Saturday night was the feast and Regency Ball. The dining was wonderful. I had the roast pheasant, which was delicious. The Ballroom itself was a magical regency style ballroom with decorated walls and ceiling and three huge chandeliers. There was a large ornate stage at one end where the little orchestra was, and a dance mistress helped to guide us novices through the steps until we had caught on. There were several hundred people there, so often the dance formed three long lines. A lot of ladies danced with other ladies for a partner but it was fun because anyone who wanted to could give it a try.
I danced four dances. Each one probably went on for 15 minutes, and that would only get you halfway up the entire line of couples dancing. I’m told that a dance at a real ball would continue until the head couple has worked their way all the down to the bottom of the set and back up to the top again. So it is easy to see how one could go on till the wee hours of the morning.
We didn't do any dance for that long because they wanted to get through at least 8 and there were so many couples. Even so, we went until midnight and I was only thinking it was about 10:30. My favorite dance by far is the one seen in A&E's P&P at Netherfield, when Mr. Darcy first dances with Elizabeth. This dance is so beautiful. The couples mostly walk from place to place, weaving within their line, but at one point two couples join hands in a line facing the head of the room, and step forward for three, and back for three. The result over a whole ballroom is fabulous, because there is all this weaving and confusion, then all of a sudden everyone is lined up and the whole room moves forward in this wave, then goes back, then its all mixed up again. It really was a magical moment.
The very unfortunate name of that beautiful dance is Mr. Beverages Maggot. This afternoon I watched that section of A&E’s Pride and Prejudice to recognize the dance that I had learned. I was stunned, (though why should I have been surprised?) at how perfectly the dance was performed and how well choreographed their conversation was within the dance. I’ve always found it strange that Sir William Lucas stops to talk to Mr. Darcy during the dance, and Darcy is just standing there. Now I understand that they had reached the end of the line, and they wait out for a moment and join in again to head back up the set, turning from a #1 couple to a #2 couple. As they move back up the set they have less dancing to perform than they did at first, and more moments where they are just standing. This perfectly suits the agitated nature of their conversation and symbolizes the awkwardness of feeling by the time the dance is finished. I should have expected no less from the most perfect show ever to be seen on television.
Sunday morning I attended an Anglican church service across the street that incorporated texts written by Jane Austen. I checked out of my room after that, then attended the closing brunch, and finally a wonderful concert of music from the era of Jane Austen by Pro Musica, “A Jane Austen Parlor” It was simply beautiful!
Leaving my family for several days is a new thing for me. I think my trip was a success and I am already longing to go to another one.

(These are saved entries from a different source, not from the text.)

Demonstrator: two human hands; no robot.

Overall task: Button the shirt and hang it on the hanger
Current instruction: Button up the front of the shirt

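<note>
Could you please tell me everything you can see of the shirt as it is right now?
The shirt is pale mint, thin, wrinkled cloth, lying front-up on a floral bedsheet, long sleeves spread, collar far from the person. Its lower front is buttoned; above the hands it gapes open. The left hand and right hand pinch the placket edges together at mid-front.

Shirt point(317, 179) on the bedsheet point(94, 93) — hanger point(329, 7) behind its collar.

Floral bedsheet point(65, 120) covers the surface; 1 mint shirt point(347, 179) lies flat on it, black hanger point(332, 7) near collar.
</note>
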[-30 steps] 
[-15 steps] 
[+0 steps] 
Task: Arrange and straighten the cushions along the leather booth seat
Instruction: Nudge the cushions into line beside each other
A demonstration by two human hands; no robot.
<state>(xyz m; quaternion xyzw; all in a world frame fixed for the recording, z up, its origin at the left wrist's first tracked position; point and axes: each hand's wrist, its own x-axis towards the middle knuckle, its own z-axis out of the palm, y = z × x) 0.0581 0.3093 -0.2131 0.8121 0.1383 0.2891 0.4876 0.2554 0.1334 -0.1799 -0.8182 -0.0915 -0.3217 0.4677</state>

Next year is Chicago, then Philadelphia, but after that is Portland, so if I don't get to go sooner I will be planning for that on Oct of 2010.

See You there!

Tuesday, October 2, 2007

Preparing for AGM

A friend I met today sent me an article about the upcoming AGM in Vancouver.
I have much to do to get ready, and to get my family ready for me to leave. At this moment I have to put up my daughter's hair for ballet. (If only I could send Chapman to her...)
If I don't post more today I'll be finishing my dress.